Comprehensive Weight Management Programs

The Medical Weight Management Clinic at WVU Medicine offers a non-surgical program providing each patient with a team of highly trained healthcare professionals specializing in safe and healthy weight management. Vandalia Health Weight Loss Center also offers more than diets; their providers are experts in a variety of weight loss methods, medical or surgical.

Individualized Approach

Recognizing that every person’s weight management journey is different, the WVU Medicine program is individualized to help patients achieve the results they’ve been looking for. An individualized nutrition and daily living plan that you will be able to maintain for life will be created. During the program, you’ll learn personal lifestyle skills, such as self-monitoring of food intake, movement, sleep, and stress.

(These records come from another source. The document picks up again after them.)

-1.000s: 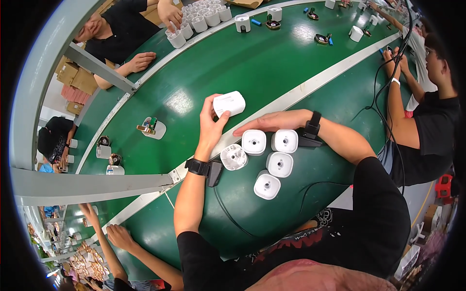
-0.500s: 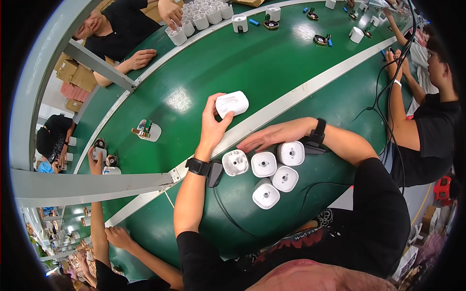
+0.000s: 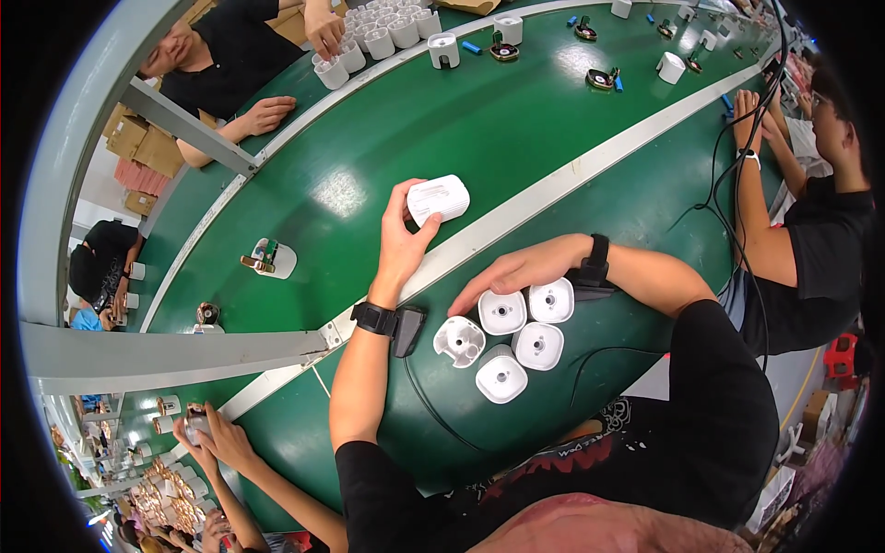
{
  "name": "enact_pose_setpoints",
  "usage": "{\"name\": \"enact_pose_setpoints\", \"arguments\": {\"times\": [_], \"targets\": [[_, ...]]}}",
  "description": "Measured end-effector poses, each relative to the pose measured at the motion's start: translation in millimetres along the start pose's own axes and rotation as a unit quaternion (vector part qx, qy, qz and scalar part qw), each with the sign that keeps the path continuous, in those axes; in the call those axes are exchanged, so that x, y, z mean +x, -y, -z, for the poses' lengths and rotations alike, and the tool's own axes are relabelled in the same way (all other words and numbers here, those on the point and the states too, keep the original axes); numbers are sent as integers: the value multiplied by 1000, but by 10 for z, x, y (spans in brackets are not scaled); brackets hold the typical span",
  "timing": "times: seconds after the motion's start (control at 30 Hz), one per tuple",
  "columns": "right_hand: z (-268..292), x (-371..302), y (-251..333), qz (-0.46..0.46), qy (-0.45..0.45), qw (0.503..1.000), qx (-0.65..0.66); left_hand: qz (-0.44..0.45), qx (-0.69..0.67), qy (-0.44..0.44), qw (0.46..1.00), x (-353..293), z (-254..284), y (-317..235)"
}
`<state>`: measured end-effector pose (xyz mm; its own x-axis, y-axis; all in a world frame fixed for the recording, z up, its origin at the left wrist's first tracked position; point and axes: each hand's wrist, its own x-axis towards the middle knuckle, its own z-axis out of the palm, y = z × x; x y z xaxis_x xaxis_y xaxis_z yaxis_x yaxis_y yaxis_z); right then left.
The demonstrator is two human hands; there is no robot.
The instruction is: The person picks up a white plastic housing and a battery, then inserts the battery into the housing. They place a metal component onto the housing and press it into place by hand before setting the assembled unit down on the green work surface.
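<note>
Strong, even light comes down from overhead, and the glossy green conveyor belt (image 3: 415,120) throws it back in a milky patch of glare, with another shine toward its far side. The rounded, ribbed white plastic housing (image 3: 439,199) looks nearly washed out on its pale top (I'd squint at it), while soft grey shade falls on the side walls of the square-cornered white plastic shells (image 3: 502,311). Toward the rim everything curves: the thick grey metal post (image 3: 53,203) bows, a bluish fringe edges the left, and the corners sink into black. The clutter at lower left turns small and mushy.
</note>
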<state>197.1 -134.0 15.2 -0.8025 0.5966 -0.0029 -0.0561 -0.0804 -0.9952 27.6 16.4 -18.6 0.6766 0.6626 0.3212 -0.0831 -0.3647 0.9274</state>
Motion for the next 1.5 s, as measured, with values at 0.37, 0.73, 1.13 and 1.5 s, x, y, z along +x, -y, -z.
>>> {"name": "enact_pose_setpoints", "arguments": {"times": [0.37,0.73,1.13,1.5], "targets": [[186,-117,25,16,-83,996,29,9,-12,0,1000,9,-12,22],[1796,-2097,-407,49,-813,559,-156,-6,14,-23,1000,35,-65,29],[1975,-2214,-476,-176,-701,372,-583,13,121,-17,992,18,37,163],[1972,-2079,-206,-289,-749,436,-406,19,95,23,995,5,7,28]]}}
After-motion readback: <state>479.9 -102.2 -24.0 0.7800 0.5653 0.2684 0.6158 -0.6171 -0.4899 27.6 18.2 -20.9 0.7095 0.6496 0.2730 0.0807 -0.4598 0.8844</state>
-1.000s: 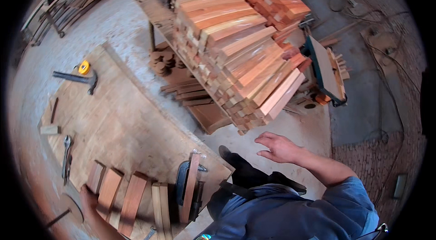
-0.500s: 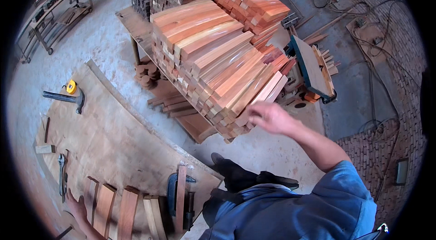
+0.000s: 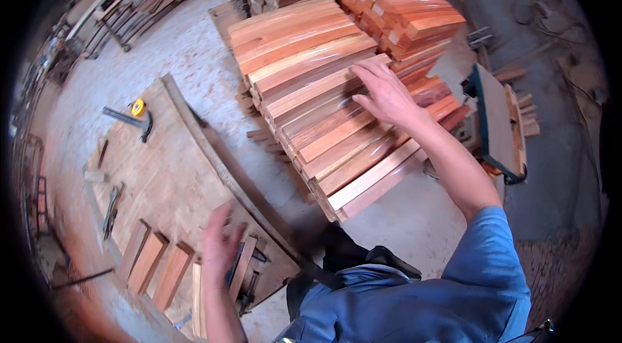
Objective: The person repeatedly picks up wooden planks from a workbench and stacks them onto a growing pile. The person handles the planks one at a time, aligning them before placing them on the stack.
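Observation:
A large stack of wooden strips (image 3: 304, 51), brown to reddish, rises in front of me. My right hand (image 3: 389, 93) is over its top, fingers stretched toward a pale strip (image 3: 324, 89) and thumb apart; whether the fingertips touch the wood I cannot tell. My left hand (image 3: 221, 242), slightly blurred, hangs above the plywood table (image 3: 175, 181) with its fingers apart and nothing visible in it. Beside it on the table lie several short wooden pieces (image 3: 173, 272). A dark clamp (image 3: 259, 255) and another wooden piece (image 3: 243, 267) are partly hidden behind that hand.
A hammer (image 3: 133, 121), a yellow tape measure (image 3: 138, 107) and a wrench (image 3: 111, 207) lie on the table's far and left parts. Redder wood (image 3: 402, 12) is stacked behind the main pile. A machine with a flat top (image 3: 499, 119) stands to the right.
My right hand has moved from the pile's near right edge up onto its top. My left hand has come from the table's left edge toward its right side. The view has shifted.

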`<state>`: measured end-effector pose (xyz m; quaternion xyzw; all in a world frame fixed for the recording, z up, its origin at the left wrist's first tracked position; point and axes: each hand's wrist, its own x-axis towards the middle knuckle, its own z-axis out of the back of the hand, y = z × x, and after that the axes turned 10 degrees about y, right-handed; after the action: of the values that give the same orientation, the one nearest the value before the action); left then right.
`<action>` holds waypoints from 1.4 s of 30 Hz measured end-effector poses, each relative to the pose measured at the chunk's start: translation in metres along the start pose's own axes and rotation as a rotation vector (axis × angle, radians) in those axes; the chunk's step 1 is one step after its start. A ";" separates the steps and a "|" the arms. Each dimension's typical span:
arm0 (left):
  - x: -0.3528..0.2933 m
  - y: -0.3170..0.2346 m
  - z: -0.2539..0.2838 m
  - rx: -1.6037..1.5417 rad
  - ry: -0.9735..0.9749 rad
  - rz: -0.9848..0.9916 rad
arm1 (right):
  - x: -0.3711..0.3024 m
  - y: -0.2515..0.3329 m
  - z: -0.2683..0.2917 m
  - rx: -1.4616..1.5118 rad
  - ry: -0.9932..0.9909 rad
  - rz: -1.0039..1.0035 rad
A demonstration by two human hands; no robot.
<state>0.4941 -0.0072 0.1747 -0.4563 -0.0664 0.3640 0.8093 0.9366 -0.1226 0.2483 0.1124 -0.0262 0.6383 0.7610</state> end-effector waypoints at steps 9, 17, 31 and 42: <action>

The Medical Weight Management Clinic is open to adults of all fitness levels and various states of health. The Vandalia Health Weight Loss Center is there for you now, and as long as you need them throughout your weight loss journey.

Respectful and Supportive Environment

Weight management is hard, so the last thing you need is to worry about being judged. You can feel comfortable knowing that our staff treat people of all sizes with respect.

Read also: Weight Loss Guide Andalusia, AL

Program Components and Services

WVU Medicine offers a variety of services and support groups to help you live a healthier lifestyle, manage your weight, and improve your chronic medical conditions.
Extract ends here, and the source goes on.